From the listing below, return each line that includes "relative".
##### Dataset excerpts
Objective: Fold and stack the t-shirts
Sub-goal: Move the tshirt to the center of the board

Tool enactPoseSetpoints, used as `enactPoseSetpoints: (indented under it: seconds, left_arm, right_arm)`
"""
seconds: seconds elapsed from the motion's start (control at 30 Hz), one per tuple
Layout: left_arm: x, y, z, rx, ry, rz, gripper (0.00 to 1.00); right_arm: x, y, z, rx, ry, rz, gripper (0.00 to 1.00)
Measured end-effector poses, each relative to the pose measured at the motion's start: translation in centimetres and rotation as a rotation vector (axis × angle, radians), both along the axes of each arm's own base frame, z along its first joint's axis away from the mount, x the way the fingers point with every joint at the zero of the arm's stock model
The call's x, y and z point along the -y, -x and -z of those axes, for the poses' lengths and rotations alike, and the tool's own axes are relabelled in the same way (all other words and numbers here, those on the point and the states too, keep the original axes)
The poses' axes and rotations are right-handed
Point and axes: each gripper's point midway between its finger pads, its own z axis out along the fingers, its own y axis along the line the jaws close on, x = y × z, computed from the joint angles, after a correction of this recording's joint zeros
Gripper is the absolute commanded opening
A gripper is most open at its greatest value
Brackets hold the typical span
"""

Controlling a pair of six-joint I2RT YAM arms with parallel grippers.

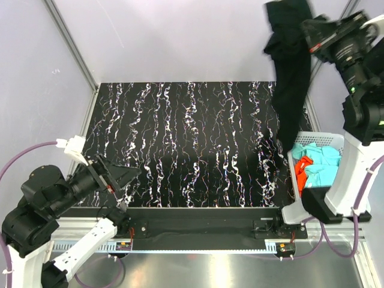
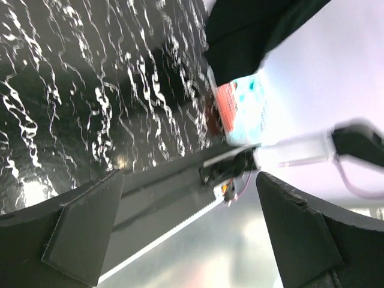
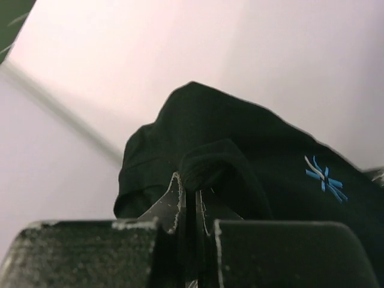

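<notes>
My right gripper (image 1: 307, 27) is raised high at the far right and is shut on the black t-shirt (image 1: 292, 78), which hangs down in a long fold towards the basket. In the right wrist view the black t-shirt (image 3: 252, 156) bunches over the shut gripper (image 3: 197, 195), and its small blue mark (image 3: 324, 179) shows. Turquoise t-shirts (image 1: 321, 162) and an orange-red one (image 1: 303, 168) lie in the white basket (image 1: 327, 139). My left gripper (image 1: 123, 177) is open and empty, low at the near left over the table edge; its fingers (image 2: 84, 231) stand wide apart.
The table has a black marbled top (image 1: 192, 144). A metal frame post (image 1: 72, 45) runs along the back left. The arm bases and a black rail (image 1: 198, 228) line the near edge. White walls surround the cell.
</notes>
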Motion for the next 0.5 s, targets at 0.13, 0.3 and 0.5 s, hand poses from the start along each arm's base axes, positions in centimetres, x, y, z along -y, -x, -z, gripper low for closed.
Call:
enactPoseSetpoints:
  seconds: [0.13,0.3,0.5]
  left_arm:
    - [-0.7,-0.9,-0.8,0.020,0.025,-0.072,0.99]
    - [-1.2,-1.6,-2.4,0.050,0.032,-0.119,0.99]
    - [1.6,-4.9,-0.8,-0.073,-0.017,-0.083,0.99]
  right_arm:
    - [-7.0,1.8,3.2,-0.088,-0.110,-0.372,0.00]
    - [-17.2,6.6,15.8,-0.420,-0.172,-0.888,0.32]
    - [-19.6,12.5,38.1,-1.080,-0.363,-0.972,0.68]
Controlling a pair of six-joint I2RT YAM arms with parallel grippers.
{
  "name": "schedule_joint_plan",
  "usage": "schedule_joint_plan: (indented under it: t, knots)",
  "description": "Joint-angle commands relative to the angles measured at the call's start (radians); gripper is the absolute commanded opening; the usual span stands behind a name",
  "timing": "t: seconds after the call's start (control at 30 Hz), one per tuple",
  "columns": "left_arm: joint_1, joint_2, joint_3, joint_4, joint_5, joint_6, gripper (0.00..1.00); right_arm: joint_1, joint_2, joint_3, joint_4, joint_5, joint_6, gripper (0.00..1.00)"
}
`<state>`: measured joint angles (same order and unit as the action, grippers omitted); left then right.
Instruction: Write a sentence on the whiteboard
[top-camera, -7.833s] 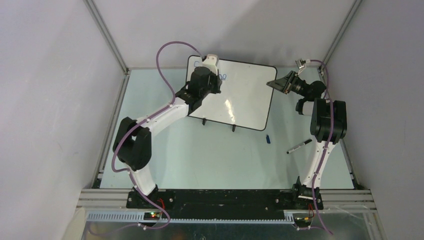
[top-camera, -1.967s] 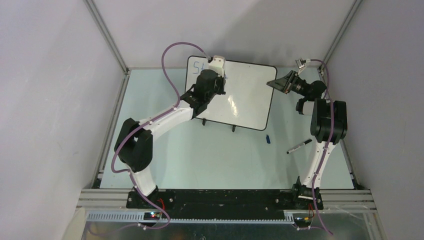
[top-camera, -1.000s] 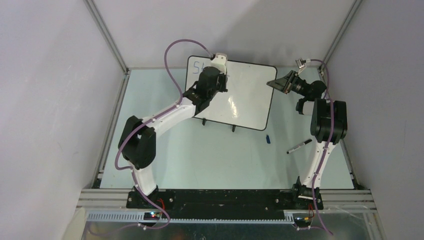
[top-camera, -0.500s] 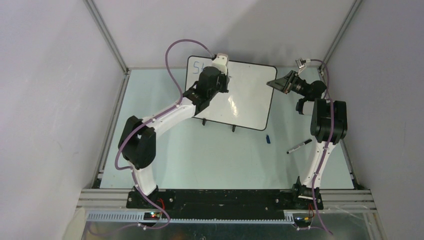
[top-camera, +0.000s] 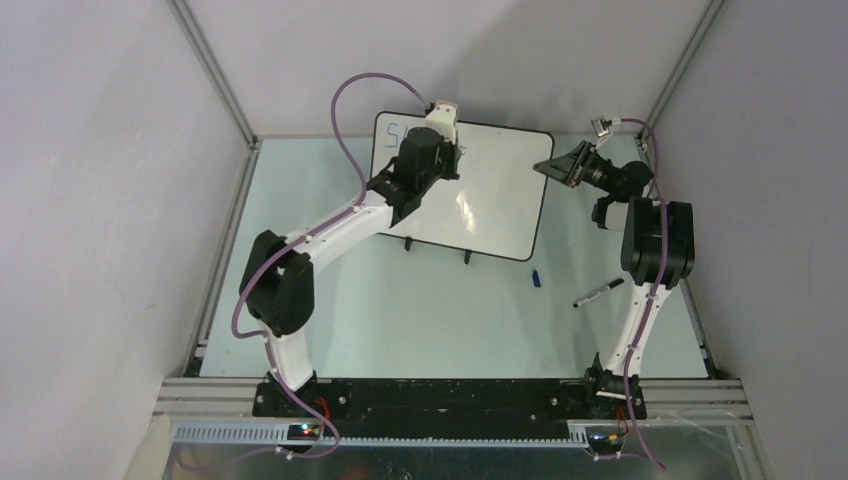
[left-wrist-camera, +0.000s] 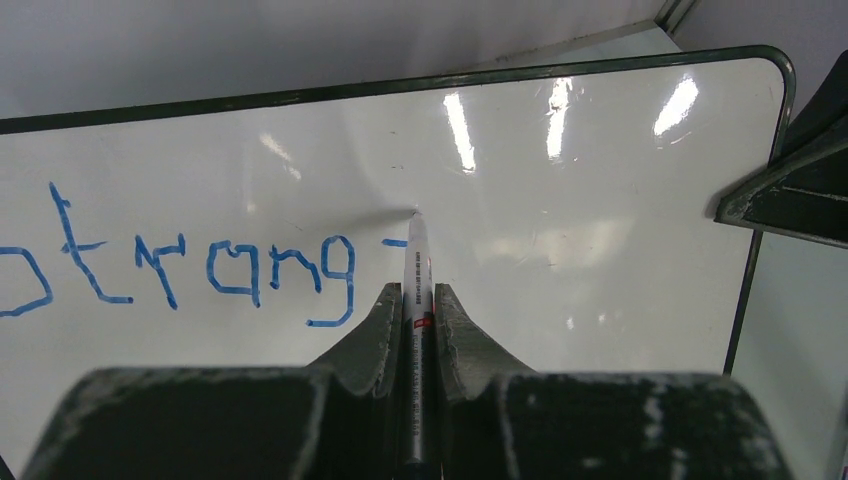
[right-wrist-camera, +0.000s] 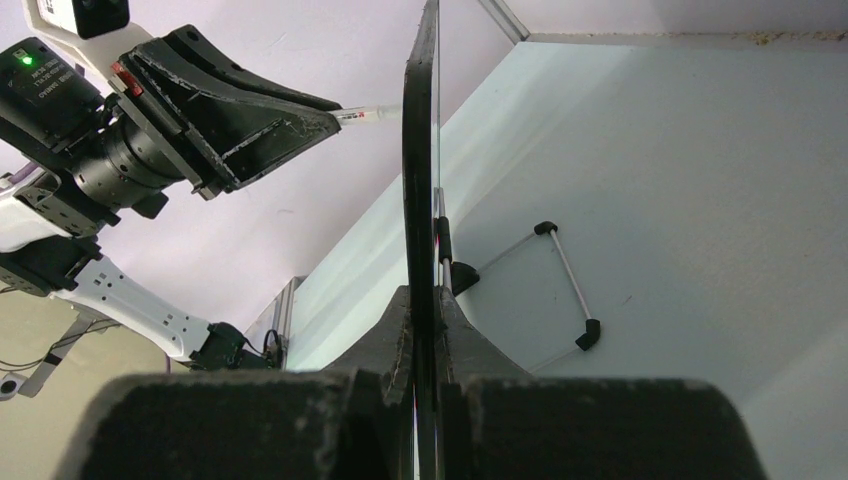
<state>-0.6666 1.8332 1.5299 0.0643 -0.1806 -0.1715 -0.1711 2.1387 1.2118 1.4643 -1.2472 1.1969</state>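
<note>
The whiteboard stands tilted at the back of the table, glossy white with a thin black rim. Blue handwriting, the sentence, reads "strang" in the left wrist view, with a short dash after it. My left gripper is shut on a white marker. The marker's tip touches the board just right of the last letter. From above, the left wrist covers most of the writing. My right gripper is shut on the board's right edge, which runs straight between its fingers.
A black marker and a small blue cap lie on the table right of the board. The board's two black feet rest on the pale green table. Metal frame posts and grey walls close in the back corners.
My left arm has slid right along the top of the board with the marker, uncovering more blue letters at the board's left. The right arm and board have not moved.
</note>
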Motion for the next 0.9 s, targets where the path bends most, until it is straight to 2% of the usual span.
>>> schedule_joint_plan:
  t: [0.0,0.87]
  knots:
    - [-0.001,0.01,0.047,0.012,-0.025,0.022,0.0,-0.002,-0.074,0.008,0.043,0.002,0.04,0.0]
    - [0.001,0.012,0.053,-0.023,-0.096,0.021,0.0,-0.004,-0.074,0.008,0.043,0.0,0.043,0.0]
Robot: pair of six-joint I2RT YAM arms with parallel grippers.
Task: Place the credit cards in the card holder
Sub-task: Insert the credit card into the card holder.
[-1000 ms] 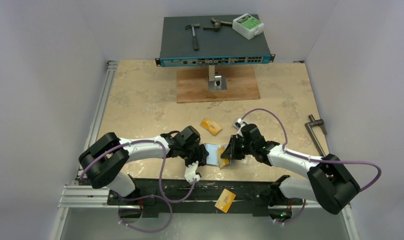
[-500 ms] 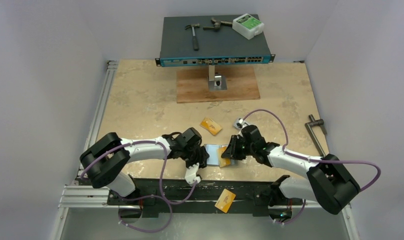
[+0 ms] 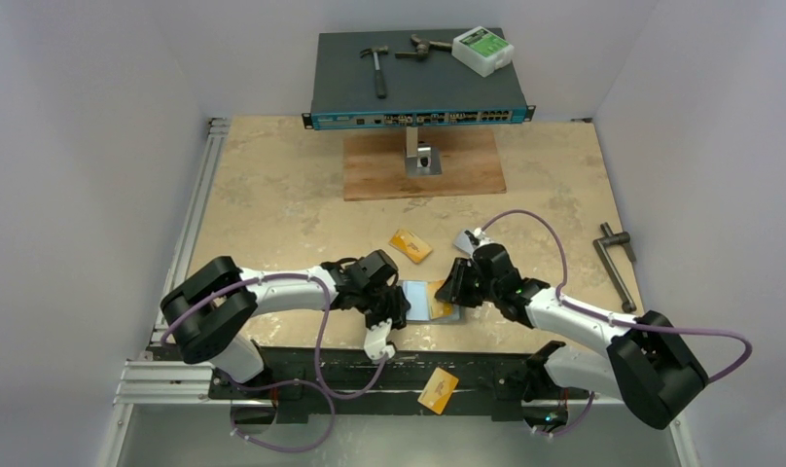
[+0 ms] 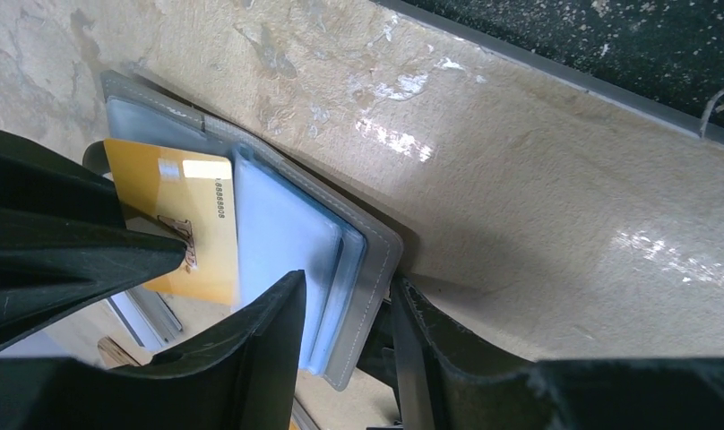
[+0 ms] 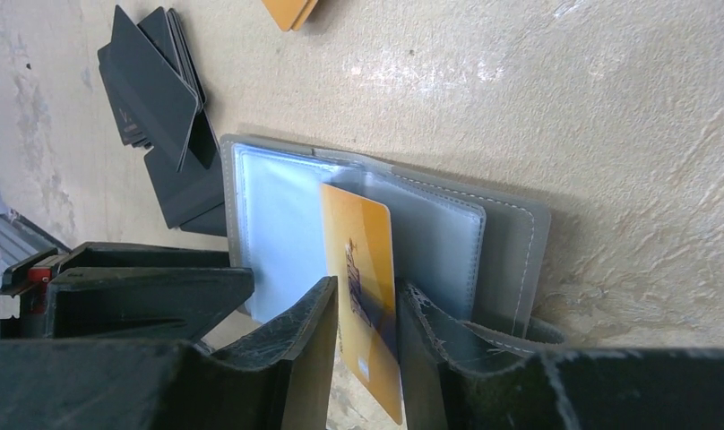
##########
→ Answer to this exercise
Measured end-effector poses, each relative to the pose measured at the motion's start: translation in centimetres and rotation as a rotation vector (axis × angle, radians), both along the axes of each arm's own base frame, z along its first joint's axis away from the mount, x the way the fingers point with every joint at the zero of the arm's stock model
  "description": "Joint-angle commands relative to the angles measured at the call's start (radians); gripper is the absolute commanded opening; the usual span stands behind a name",

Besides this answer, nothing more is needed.